- _Exercise details_
Retype each line exactly as it stands, beginning at the first line of the material and finishing with the line that contains "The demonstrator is".

------------------------------------

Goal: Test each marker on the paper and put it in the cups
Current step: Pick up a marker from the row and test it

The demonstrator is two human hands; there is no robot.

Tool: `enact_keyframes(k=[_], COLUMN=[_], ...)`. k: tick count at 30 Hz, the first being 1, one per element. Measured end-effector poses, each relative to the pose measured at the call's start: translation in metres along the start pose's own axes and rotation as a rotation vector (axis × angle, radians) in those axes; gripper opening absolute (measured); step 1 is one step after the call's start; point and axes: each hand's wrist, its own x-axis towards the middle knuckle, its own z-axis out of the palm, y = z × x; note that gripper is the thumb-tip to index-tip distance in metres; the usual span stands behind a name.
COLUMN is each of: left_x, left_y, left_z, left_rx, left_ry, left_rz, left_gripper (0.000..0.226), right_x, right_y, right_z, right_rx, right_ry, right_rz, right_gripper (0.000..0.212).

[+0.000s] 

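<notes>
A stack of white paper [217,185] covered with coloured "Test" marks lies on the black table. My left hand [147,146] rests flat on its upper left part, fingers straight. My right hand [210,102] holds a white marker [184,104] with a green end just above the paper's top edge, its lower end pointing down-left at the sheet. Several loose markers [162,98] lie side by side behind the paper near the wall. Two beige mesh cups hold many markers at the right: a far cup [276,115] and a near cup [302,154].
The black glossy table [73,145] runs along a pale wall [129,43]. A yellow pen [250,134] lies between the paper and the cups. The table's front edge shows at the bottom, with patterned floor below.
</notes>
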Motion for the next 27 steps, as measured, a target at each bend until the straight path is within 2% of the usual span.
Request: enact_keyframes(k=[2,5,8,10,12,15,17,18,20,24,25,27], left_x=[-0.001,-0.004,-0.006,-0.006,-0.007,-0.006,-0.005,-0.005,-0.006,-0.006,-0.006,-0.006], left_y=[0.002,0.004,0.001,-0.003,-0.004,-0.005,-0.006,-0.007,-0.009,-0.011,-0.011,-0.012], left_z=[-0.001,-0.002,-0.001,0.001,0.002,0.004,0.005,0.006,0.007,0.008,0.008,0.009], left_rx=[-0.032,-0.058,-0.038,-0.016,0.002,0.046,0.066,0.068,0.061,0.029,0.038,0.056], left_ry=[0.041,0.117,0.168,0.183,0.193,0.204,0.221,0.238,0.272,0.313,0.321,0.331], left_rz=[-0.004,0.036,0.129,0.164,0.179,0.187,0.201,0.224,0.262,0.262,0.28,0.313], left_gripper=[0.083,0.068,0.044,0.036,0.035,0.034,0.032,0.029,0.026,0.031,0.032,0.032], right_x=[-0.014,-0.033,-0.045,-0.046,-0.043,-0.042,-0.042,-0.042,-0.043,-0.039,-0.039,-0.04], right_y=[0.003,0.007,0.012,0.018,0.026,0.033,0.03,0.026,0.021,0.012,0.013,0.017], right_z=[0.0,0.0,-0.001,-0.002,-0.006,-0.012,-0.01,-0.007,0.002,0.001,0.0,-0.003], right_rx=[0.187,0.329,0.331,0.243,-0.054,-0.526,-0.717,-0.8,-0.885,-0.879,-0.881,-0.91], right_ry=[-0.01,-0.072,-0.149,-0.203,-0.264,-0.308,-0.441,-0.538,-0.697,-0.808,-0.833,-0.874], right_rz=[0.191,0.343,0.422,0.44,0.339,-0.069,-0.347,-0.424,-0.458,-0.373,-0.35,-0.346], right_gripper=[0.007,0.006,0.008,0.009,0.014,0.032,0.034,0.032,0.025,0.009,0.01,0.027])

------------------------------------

- _Result_
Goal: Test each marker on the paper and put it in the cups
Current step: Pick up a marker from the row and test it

The demonstrator is two human hands; there is no robot.

No further output is required, since the answer is complete.